Task statement:
Reproduce exactly the lines below from the one containing "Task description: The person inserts" through the one containing "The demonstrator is", including both, and nothing else.

Content starts

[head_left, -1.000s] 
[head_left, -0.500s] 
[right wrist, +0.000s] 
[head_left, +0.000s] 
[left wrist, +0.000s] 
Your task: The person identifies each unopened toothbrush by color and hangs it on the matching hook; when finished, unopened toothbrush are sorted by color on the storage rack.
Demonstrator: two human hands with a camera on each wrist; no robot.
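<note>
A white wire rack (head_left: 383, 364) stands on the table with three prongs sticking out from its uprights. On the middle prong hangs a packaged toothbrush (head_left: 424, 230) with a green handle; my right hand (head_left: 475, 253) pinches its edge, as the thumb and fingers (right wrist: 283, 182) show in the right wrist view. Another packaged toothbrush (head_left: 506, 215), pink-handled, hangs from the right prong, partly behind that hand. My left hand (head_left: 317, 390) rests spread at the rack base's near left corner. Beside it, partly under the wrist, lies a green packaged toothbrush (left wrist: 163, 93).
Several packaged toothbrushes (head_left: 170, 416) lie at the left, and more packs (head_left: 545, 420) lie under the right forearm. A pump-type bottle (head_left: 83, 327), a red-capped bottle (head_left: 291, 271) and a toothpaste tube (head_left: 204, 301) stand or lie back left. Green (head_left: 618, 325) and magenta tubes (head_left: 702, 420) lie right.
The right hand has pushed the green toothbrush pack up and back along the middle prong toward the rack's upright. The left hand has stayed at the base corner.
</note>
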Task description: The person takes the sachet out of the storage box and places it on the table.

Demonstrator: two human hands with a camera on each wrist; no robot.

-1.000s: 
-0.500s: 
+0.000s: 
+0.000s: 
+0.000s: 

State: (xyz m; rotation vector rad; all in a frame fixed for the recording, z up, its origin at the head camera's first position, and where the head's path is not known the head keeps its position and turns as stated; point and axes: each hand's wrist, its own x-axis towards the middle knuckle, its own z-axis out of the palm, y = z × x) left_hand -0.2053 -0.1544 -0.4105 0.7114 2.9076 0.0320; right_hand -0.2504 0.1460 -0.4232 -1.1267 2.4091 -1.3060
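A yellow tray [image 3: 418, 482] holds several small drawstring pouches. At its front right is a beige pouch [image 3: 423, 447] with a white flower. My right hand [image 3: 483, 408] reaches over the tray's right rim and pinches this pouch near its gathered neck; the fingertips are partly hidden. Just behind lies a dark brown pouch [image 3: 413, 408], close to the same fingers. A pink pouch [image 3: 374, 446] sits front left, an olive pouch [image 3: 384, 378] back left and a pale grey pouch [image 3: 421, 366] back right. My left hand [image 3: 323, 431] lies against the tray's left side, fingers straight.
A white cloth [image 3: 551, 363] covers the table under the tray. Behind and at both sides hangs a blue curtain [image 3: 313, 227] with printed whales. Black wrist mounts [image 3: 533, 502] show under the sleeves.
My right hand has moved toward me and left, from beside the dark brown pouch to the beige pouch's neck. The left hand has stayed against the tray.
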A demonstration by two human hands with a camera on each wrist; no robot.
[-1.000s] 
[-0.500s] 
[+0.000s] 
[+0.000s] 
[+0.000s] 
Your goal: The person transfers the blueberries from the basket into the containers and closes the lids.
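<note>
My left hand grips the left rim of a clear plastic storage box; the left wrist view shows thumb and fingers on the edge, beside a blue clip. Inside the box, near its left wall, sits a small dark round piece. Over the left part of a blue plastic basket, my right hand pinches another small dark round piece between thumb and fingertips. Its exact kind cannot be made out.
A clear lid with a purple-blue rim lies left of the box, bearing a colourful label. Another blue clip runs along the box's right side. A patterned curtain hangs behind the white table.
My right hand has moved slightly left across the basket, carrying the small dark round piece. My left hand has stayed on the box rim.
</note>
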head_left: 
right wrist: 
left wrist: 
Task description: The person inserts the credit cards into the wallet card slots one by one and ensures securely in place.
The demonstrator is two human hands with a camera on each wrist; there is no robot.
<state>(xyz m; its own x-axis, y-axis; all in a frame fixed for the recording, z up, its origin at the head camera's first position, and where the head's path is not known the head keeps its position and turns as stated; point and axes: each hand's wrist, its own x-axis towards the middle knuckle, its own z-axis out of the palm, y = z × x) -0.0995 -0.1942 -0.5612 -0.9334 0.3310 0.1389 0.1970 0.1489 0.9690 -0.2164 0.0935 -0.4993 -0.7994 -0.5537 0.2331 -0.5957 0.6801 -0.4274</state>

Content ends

Completed task:
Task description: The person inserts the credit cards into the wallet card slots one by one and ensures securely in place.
The demonstrator is two human hands with a camera on each wrist; there is no robot.

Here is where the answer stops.